WHAT IS BEING ASKED
Reproduce word for word, from the entries below, the line with "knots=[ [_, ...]", the line with "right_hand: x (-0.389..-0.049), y", and every line between them, and nothing more.

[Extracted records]

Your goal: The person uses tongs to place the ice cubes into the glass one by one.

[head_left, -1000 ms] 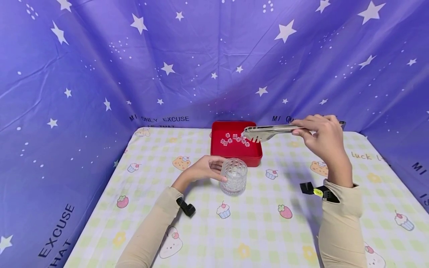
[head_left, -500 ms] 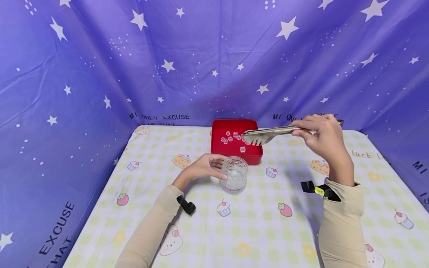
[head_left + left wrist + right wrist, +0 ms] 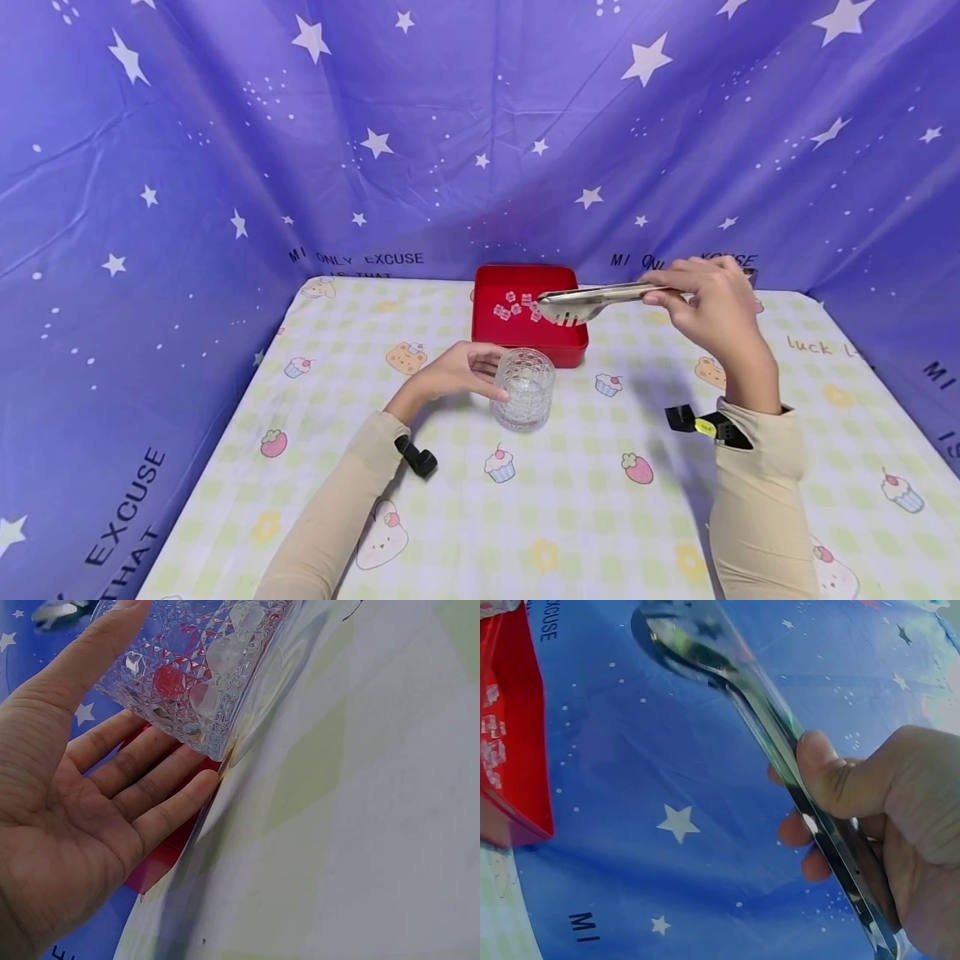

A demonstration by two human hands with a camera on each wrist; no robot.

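Note:
My left hand (image 3: 465, 372) holds a clear cut-pattern drinking glass (image 3: 525, 400) upright on the cloth, thumb on its near side and fingers behind. In the left wrist view, the glass (image 3: 195, 675) stands above the outstretched fingers. My right hand (image 3: 708, 304) grips metal serving tongs (image 3: 592, 302) by the handles, held nearly level. Their scalloped heads lie close together over a red tray (image 3: 487, 333). Several small clear cubes (image 3: 516, 309) lie in it, some hidden behind the tongs. Whether the tong heads hold a cube cannot be seen.
A checked cloth with printed cupcakes and strawberries covers the table (image 3: 570, 517). Behind it and at the sides hang purple-blue star-patterned curtains (image 3: 450, 125). The red tray stands just behind the glass, near the table's back edge.
The tongs have shifted slightly left over the tray with my right hand. A cube seen below the tong heads half a second ago no longer shows there. My left hand stays at the glass.

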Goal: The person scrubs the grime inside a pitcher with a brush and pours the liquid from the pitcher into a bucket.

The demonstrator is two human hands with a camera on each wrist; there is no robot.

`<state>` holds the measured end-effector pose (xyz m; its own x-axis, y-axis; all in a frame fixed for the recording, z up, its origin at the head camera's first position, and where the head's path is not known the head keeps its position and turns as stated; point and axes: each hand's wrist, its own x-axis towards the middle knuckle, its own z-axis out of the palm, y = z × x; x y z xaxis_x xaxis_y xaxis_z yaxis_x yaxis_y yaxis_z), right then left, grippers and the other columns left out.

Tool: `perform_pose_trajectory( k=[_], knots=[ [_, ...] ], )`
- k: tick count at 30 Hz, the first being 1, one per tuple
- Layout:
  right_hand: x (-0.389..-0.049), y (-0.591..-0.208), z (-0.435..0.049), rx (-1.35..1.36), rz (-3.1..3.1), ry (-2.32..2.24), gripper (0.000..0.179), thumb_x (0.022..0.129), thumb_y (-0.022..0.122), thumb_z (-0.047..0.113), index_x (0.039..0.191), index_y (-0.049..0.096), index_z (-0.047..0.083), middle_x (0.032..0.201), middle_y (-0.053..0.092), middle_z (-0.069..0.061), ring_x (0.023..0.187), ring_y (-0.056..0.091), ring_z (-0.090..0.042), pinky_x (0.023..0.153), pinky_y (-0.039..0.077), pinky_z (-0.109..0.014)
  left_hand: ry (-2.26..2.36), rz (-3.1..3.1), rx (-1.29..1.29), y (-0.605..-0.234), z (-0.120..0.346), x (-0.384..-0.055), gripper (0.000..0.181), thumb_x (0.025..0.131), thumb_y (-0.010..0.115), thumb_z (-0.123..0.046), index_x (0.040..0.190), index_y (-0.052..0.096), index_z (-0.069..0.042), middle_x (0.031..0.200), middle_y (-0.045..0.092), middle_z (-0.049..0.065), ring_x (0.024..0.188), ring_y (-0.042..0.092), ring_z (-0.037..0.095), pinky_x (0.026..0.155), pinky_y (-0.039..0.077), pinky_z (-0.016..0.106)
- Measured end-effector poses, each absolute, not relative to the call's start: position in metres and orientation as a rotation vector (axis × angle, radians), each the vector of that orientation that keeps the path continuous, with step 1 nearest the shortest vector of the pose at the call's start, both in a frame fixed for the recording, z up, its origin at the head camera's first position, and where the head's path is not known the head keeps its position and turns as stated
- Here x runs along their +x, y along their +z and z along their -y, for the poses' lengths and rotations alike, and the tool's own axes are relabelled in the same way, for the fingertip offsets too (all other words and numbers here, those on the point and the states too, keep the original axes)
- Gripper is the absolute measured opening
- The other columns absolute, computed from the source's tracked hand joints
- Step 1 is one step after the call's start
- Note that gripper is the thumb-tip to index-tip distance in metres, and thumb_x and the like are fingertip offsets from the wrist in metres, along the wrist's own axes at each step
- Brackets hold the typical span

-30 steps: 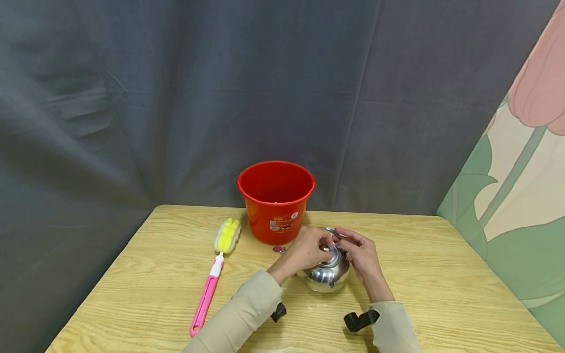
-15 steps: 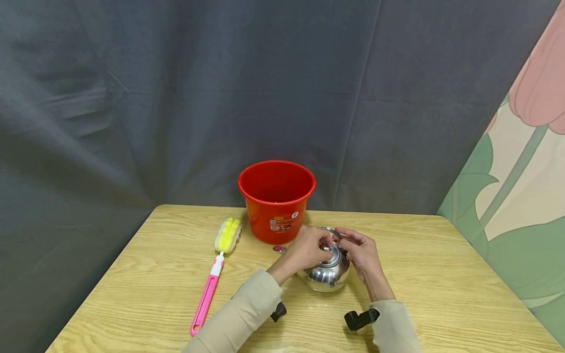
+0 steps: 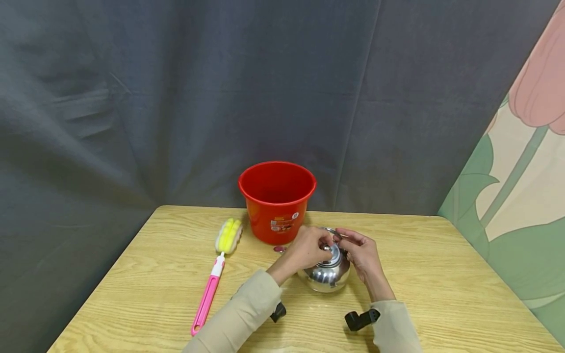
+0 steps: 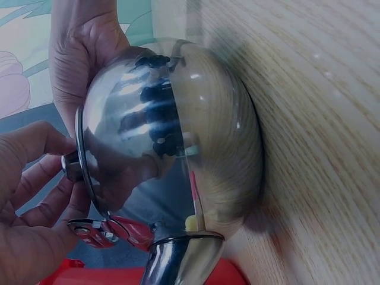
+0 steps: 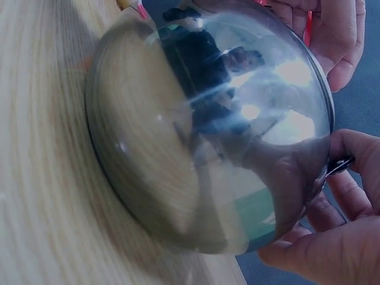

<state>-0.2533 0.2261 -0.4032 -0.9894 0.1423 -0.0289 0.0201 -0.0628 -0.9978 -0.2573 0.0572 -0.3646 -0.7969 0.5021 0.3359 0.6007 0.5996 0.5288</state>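
Left hand [image 3: 308, 247] pinched the lid knob [image 4: 71, 167] and right hand [image 3: 362, 252] gripped the handle [image 3: 332, 230] of the steel kettle [image 3: 325, 280], lower centre of frame, just below the red bucket [image 3: 275, 215].

Table [image 3: 423, 274], one: pale yellow wood-grain top, far corners rounded. Standing or lying directly on it:
- Bucket [image 3: 260, 220], one: red, upright, printed label on the wall; near the far edge.
- Kettle [image 3: 326, 281], one: polished metal, round-bodied, upright; nearer and to the right of the bucket.
- Brush [image 3: 218, 267], one: yellow-and-white head towards the far edge, pink-and-white handle towards the near edge; left of the bucket, lying flat.
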Motion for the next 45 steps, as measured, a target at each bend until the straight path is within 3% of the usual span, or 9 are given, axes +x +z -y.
perform_pose_trajectory(
  k=[17, 25, 35, 45],
  knots=[
    [-0.254, -0.407, -0.225, -0.232, 2.019, 2.276, 0.024, 0.085, 0.064, 0.003, 0.105, 0.072, 0.012, 0.084, 0.069, 0.006, 0.049, 0.039, -0.002, 0.043, 0.031, -0.014, -1.055, 2.673, -0.885, -0.357, -0.054, -0.254, 0.009, 0.075, 0.075, -0.017, 0.083, 0.070, -0.017, 0.076, 0.062, -0.012, 0.068, 0.051, 0.002, 0.062, 0.043, 0.014],
    [-0.253, -0.408, -0.224, -0.229, 2.014, 2.265, 0.027, 0.086, 0.060, 0.002, 0.113, 0.067, 0.004, 0.086, 0.068, 0.006, 0.044, 0.035, -0.001, 0.043, 0.030, -0.014, -1.138, 2.624, -0.891, -0.351, -0.048, -0.250, 0.012, 0.073, 0.073, -0.013, 0.085, 0.071, -0.016, 0.076, 0.063, -0.012, 0.068, 0.054, 0.000, 0.062, 0.045, 0.014],
    [-0.254, -0.410, -0.224, -0.238, 2.026, 2.235, 0.030, 0.087, 0.061, 0.004, 0.117, 0.065, 0.002, 0.089, 0.067, 0.007, 0.047, 0.036, 0.000, 0.044, 0.030, -0.014, -1.257, 2.560, -0.924, -0.344, -0.037, -0.242, 0.010, 0.075, 0.072, -0.009, 0.084, 0.069, -0.013, 0.080, 0.064, -0.007, 0.070, 0.057, 0.002, 0.064, 0.047, 0.014],
    [-0.256, -0.411, -0.223, -0.253, 2.051, 2.201, 0.031, 0.086, 0.060, 0.004, 0.116, 0.065, 0.003, 0.086, 0.070, 0.008, 0.061, 0.048, -0.002, 0.045, 0.031, -0.014, -1.250, 2.515, -0.940, -0.342, -0.023, -0.238, 0.010, 0.074, 0.070, -0.007, 0.084, 0.070, -0.011, 0.078, 0.063, -0.007, 0.069, 0.057, 0.005, 0.063, 0.048, 0.014]
  ],
)
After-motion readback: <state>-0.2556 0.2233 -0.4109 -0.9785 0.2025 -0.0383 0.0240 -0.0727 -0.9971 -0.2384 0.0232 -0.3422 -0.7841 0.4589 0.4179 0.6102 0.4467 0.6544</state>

RESPONSE
Tool: `perform_pose_trajectory( k=[_], knots=[ [_, ...] ], )`
- k: tick count at 30 Hz, the first being 1, one per tuple
- Layout:
  right_hand: x (-0.389..-0.049), y (-0.591..-0.208), z (-0.435..0.049), rx (-1.35..1.36), rz (-3.1..3.1), ry (-2.32..2.24), gripper (0.000..0.179), thumb_x (0.022..0.129), thumb_y (-0.022..0.122), thumb_z (-0.047..0.113), index_x (0.039..0.191), index_y (-0.049..0.096), index_z (-0.047..0.083), middle_x (0.032..0.201), middle_y (-0.053..0.092), middle_z (-0.069..0.061), ring_x (0.023..0.187), ring_y (-0.056..0.091), ring_z (-0.090..0.042), pinky_x (0.023..0.153), pinky_y (-0.039..0.077), pinky_z (-0.109..0.014)

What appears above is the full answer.